The problem
Work through the entries below line by line and give the number of lines with the string "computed", nothing else.

Data for the task
****************
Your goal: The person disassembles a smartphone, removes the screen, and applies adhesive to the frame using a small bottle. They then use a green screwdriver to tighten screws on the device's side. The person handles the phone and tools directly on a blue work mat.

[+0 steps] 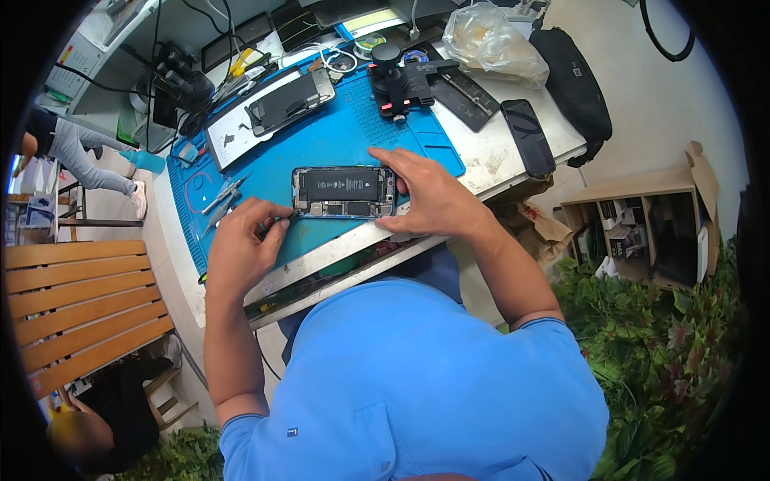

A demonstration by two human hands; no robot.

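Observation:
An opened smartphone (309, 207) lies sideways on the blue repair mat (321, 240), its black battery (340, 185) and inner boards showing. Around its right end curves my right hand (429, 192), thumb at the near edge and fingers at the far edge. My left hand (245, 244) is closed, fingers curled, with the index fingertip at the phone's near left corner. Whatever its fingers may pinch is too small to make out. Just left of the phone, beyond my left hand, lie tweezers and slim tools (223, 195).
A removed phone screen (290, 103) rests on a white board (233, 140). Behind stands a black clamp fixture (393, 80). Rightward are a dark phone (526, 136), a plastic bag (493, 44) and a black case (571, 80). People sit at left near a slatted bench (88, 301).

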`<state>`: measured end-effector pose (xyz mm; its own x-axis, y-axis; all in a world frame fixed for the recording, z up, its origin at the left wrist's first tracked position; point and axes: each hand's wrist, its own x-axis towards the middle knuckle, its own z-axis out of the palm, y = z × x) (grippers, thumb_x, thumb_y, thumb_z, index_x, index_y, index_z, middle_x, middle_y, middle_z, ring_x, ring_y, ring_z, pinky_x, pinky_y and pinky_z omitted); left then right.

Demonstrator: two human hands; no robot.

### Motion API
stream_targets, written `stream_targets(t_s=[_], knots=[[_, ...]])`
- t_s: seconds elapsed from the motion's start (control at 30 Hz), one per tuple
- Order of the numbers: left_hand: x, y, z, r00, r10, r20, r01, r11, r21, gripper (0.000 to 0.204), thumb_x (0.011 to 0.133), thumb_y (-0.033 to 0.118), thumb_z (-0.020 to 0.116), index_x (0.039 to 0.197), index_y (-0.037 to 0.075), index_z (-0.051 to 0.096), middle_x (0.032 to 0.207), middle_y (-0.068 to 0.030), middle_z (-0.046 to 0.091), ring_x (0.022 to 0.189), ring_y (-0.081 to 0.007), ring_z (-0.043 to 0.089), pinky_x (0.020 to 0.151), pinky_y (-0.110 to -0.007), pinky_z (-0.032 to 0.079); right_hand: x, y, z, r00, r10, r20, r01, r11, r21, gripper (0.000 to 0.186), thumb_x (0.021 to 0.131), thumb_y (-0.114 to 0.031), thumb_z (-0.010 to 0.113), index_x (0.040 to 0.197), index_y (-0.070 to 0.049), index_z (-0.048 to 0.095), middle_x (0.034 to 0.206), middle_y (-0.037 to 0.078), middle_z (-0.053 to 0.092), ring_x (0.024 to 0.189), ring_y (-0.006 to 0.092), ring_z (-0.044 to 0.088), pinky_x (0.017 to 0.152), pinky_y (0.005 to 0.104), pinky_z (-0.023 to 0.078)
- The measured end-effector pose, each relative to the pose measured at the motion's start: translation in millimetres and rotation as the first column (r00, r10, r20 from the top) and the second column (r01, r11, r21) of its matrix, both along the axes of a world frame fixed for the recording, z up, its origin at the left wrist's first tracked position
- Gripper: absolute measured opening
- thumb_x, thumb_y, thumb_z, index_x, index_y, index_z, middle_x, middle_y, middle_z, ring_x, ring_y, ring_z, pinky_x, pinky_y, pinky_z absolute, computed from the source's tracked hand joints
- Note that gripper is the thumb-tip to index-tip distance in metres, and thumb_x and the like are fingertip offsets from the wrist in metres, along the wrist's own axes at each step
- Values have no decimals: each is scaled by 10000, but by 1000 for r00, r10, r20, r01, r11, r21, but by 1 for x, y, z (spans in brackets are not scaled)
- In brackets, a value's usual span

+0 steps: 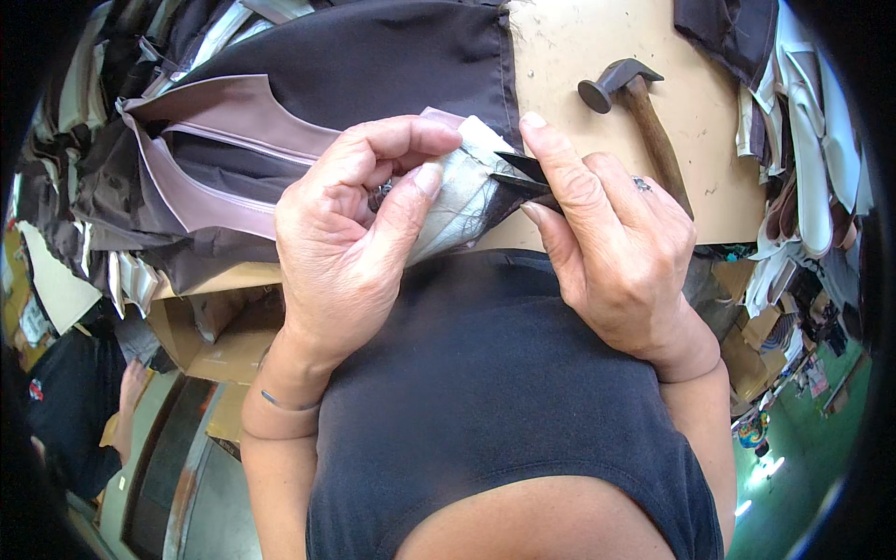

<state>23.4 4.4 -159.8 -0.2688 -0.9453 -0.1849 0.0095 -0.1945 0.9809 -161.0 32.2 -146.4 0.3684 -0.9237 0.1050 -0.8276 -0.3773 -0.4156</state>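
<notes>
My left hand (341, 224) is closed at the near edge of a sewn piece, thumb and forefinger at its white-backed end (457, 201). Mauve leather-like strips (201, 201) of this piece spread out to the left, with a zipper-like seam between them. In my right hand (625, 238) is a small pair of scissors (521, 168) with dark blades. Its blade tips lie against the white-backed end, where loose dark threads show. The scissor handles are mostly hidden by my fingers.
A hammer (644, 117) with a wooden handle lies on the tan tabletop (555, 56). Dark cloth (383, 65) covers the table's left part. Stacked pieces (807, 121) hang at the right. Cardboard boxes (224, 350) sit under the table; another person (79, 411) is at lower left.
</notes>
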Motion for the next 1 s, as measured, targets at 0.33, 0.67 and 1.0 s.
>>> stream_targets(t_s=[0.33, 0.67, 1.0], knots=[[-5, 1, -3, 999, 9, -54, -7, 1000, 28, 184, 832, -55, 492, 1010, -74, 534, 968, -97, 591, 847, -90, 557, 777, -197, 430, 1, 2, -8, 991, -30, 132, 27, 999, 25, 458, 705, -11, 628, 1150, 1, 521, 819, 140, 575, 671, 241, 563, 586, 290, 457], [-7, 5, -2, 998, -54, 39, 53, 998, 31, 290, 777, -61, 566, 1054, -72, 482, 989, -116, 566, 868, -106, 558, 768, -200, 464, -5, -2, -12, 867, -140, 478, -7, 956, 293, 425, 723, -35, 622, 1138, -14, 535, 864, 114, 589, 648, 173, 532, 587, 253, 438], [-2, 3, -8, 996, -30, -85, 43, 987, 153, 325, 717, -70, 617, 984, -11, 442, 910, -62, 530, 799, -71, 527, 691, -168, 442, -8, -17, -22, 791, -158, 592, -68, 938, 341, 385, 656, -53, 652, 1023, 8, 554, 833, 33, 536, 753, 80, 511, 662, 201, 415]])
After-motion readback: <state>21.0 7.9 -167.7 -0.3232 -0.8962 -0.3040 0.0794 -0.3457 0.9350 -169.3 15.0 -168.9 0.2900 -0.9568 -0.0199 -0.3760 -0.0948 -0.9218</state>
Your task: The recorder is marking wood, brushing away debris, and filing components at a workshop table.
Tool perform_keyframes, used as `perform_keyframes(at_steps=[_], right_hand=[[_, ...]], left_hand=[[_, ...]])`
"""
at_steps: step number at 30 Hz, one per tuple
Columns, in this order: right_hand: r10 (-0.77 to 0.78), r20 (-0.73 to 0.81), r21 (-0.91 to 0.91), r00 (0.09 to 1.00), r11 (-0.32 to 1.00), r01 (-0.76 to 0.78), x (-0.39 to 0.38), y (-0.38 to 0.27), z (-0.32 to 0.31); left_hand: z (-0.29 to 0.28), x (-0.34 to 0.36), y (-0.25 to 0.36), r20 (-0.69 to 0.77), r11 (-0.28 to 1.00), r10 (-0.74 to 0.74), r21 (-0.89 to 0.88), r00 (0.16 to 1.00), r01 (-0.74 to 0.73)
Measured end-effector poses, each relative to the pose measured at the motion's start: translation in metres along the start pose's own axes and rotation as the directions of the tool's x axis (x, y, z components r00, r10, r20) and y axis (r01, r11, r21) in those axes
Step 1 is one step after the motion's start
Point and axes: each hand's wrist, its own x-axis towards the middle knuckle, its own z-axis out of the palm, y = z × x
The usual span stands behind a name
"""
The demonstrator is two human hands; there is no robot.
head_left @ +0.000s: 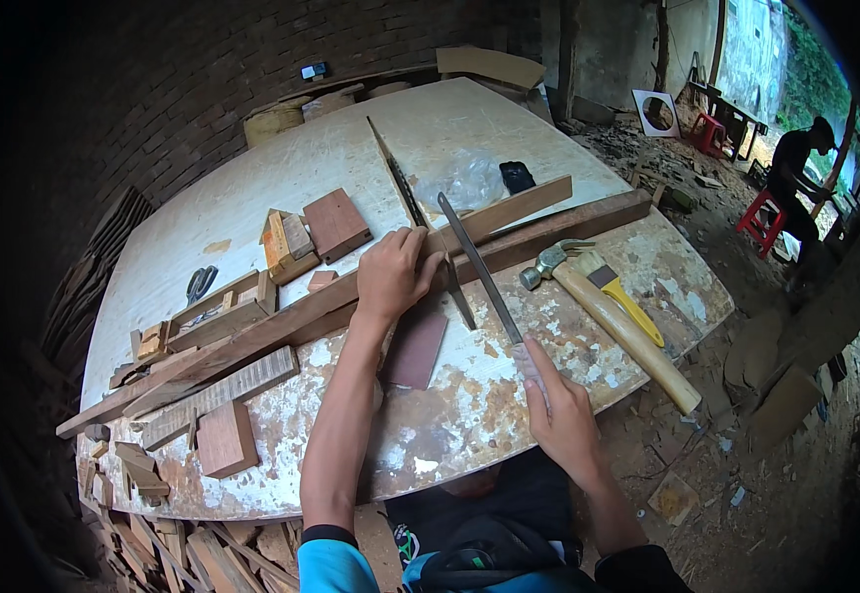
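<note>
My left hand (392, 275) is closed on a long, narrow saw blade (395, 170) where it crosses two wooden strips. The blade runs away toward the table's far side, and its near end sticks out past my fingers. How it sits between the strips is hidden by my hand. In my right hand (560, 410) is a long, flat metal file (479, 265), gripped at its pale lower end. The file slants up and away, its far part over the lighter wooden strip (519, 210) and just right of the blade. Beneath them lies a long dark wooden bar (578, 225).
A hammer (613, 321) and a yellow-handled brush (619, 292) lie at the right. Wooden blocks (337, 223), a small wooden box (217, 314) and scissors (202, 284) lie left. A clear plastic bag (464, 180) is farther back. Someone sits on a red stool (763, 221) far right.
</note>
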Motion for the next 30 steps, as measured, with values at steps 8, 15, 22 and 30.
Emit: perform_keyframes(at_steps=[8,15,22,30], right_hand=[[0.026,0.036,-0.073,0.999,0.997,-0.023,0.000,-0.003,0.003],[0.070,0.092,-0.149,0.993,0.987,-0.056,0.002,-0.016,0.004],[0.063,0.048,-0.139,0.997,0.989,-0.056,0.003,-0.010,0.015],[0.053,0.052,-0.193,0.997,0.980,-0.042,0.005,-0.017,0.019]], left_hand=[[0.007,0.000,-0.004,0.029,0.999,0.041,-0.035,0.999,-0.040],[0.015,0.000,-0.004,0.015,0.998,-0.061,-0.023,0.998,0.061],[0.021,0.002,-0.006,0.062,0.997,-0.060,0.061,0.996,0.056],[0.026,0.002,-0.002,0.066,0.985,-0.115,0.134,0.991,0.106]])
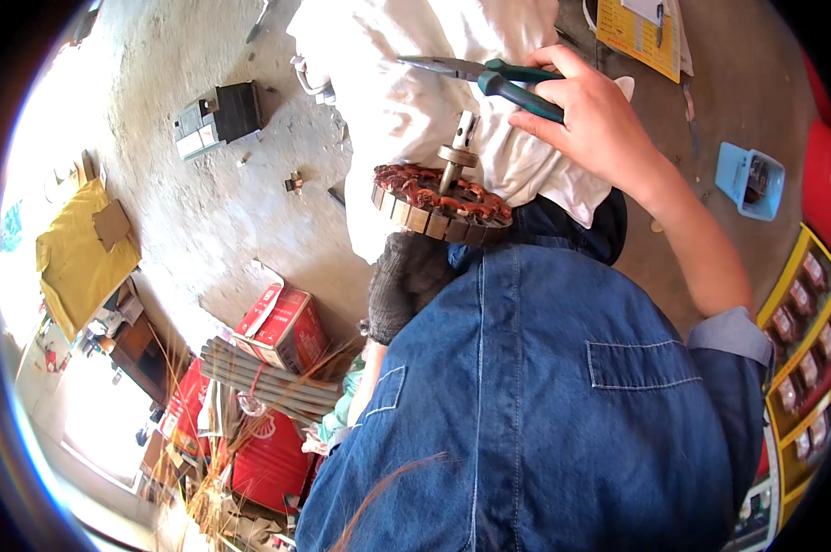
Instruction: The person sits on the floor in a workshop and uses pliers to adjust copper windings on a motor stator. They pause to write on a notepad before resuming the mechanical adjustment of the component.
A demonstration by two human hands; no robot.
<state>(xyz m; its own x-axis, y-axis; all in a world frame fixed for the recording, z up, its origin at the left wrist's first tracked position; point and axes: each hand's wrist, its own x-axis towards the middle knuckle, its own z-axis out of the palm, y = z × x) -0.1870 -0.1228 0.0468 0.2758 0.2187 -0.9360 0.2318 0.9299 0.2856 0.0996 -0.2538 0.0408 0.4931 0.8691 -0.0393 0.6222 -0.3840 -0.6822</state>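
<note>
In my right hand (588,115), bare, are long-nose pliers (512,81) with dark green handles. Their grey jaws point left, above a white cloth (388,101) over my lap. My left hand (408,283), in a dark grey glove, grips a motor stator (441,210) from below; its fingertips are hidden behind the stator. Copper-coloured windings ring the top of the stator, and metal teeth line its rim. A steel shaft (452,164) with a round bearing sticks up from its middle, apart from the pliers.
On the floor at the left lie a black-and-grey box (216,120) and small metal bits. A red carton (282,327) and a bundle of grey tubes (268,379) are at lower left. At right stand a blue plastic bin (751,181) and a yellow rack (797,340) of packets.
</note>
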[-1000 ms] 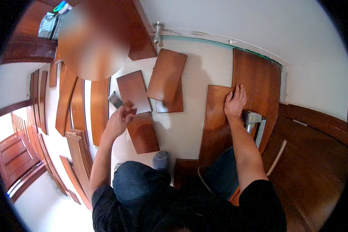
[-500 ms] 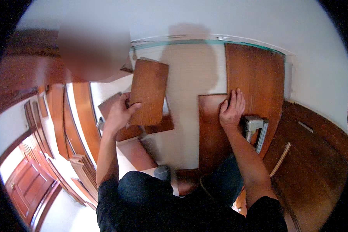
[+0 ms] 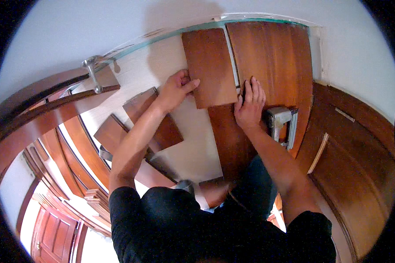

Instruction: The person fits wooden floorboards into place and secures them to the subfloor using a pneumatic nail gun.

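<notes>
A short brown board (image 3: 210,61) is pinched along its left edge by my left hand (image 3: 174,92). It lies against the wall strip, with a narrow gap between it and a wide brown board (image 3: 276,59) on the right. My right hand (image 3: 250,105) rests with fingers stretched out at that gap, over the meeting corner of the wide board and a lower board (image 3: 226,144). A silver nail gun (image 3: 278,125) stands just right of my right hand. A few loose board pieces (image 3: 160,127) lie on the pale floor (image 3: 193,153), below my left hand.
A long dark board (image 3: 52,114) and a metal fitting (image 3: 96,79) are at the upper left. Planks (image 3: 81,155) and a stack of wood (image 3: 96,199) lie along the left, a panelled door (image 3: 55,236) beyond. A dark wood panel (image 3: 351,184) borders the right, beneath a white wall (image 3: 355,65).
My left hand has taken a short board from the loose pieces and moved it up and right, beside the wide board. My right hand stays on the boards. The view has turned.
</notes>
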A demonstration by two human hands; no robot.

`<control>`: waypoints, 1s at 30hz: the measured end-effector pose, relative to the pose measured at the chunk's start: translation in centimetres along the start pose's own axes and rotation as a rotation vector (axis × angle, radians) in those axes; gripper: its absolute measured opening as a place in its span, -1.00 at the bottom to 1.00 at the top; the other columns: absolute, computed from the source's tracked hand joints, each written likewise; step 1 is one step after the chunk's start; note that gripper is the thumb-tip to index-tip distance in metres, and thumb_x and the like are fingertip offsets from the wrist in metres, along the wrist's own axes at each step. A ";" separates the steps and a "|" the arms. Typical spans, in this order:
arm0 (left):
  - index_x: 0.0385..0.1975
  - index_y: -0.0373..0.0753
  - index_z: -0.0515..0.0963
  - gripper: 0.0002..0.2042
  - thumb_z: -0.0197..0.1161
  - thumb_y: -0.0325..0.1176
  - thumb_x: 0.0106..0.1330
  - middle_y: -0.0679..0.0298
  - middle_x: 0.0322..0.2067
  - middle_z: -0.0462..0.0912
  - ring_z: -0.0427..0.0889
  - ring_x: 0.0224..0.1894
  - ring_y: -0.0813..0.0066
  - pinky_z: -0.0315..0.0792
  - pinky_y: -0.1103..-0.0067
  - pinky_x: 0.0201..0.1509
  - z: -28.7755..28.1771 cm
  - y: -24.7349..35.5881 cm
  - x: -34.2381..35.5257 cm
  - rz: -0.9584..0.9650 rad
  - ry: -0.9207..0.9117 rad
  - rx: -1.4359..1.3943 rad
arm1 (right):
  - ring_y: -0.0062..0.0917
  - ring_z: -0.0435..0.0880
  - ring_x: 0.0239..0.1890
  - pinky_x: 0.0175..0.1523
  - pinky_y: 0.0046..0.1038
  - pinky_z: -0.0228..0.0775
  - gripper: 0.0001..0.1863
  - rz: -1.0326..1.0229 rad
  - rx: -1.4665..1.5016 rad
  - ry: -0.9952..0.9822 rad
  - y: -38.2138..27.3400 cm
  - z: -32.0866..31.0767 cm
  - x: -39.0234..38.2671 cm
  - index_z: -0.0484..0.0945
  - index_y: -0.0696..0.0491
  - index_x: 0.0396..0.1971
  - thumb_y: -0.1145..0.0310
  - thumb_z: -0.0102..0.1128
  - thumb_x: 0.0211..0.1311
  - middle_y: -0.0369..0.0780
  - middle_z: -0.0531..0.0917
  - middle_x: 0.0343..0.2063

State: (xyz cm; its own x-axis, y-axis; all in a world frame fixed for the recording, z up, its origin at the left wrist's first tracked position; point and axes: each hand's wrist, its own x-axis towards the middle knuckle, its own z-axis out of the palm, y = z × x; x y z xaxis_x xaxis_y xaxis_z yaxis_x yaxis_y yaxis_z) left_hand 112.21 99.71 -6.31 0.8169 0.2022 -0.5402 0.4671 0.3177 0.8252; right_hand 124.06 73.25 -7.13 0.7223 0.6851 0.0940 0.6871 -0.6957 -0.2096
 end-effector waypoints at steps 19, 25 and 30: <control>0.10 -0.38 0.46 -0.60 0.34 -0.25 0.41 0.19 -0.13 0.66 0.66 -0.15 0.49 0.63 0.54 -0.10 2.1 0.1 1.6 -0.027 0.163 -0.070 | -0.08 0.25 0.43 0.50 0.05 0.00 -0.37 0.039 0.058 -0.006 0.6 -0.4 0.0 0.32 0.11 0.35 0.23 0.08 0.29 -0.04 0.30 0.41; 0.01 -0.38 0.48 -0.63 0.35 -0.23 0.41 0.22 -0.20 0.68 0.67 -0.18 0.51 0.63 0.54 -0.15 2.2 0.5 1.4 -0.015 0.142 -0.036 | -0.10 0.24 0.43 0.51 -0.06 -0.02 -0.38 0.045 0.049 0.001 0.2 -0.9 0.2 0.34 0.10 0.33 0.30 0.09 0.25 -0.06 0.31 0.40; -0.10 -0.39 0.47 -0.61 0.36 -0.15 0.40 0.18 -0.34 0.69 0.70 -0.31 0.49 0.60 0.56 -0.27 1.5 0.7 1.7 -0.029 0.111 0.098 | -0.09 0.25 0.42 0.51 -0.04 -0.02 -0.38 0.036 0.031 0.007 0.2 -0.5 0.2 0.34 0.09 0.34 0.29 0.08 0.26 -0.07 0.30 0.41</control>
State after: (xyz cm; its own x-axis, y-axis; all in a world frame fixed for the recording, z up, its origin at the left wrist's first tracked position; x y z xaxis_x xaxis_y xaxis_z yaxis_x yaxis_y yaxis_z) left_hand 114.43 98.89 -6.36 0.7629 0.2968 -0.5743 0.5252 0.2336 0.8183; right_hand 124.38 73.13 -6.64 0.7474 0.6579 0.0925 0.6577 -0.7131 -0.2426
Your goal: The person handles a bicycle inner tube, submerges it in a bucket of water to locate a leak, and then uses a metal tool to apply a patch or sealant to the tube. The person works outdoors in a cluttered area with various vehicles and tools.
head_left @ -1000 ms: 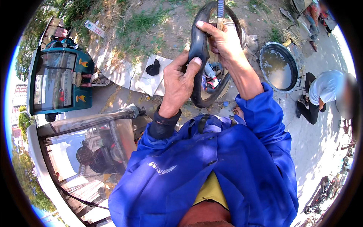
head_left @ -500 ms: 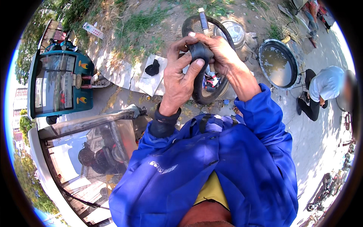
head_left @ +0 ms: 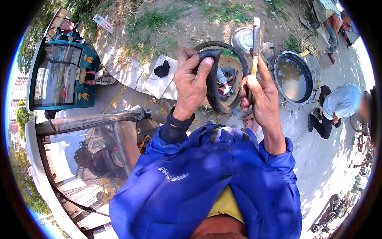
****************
Expected answer
2